→ **WORK INSTRUCTIONS**: When you reach the line with "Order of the" in the data below, begin printing lines exactly, and stop once the line with "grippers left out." has been printed.

━━━━━ DATA BLOCK

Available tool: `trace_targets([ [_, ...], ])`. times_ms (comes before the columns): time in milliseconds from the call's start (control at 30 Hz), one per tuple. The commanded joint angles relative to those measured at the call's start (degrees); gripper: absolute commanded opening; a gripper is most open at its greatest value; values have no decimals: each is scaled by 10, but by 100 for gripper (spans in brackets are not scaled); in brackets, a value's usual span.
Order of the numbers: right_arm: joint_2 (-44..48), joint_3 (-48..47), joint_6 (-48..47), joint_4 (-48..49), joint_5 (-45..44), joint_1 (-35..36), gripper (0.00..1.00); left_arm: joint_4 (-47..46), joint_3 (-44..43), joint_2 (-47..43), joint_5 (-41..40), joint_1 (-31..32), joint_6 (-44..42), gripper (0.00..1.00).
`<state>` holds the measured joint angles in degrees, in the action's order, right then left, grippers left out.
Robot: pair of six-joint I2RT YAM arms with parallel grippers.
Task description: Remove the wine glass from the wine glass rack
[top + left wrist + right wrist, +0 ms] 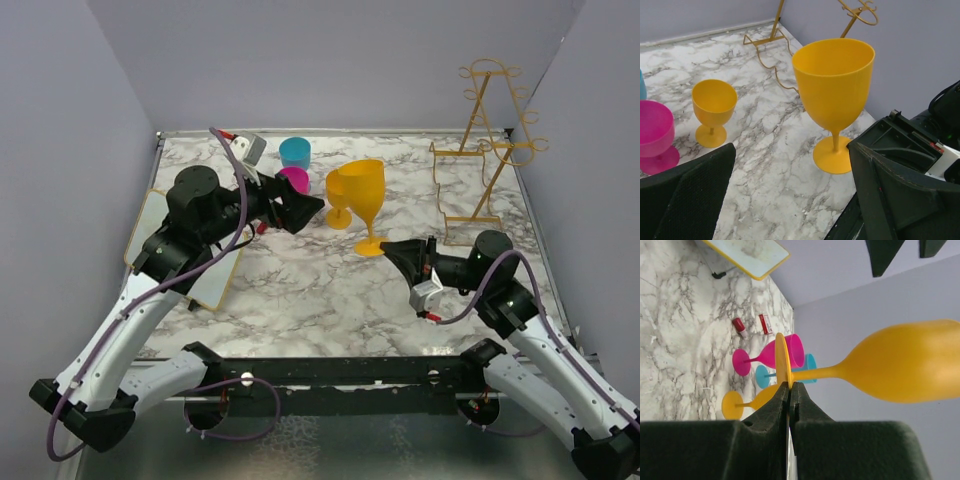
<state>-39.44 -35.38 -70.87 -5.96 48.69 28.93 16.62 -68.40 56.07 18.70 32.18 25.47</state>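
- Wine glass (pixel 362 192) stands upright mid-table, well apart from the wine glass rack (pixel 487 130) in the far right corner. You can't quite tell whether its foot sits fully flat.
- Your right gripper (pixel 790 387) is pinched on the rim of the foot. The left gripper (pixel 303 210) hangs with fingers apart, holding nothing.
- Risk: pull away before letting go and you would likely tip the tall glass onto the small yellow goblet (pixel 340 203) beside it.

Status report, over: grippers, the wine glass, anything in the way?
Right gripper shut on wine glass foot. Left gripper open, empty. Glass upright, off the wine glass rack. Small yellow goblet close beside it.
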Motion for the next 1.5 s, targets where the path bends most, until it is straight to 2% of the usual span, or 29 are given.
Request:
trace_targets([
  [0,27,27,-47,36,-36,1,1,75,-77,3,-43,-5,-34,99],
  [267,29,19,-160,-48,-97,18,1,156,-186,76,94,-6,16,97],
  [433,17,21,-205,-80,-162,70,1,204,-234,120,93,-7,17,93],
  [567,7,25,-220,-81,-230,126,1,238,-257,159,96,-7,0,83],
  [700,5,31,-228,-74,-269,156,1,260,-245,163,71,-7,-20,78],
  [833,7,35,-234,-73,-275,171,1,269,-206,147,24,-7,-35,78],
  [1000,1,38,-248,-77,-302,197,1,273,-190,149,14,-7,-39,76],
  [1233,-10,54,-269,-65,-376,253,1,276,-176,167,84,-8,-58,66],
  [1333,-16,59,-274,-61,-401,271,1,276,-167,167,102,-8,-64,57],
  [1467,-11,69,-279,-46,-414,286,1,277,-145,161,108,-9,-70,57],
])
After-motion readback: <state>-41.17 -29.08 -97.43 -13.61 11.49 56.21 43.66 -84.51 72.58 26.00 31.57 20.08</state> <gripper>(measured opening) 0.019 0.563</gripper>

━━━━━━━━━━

→ **SOLUTION**:
Order of the numbers: right_arm: joint_2 (-44..48), joint_3 (-48..47), joint_6 (-48..47), joint_4 (-48..49), joint_5 (-45..44), joint_1 (-35..36), gripper (0.00..1.00); left_arm: joint_4 (-47..46), joint_3 (-44..43), joint_2 (-47..43), joint_5 (-41..40), joint_1 (-31..32), joint_6 (-44..42), gripper (0.00..1.00).
`<state>` holds the measured joint angles in degrees, in the action's order, right then left, grippers left out.

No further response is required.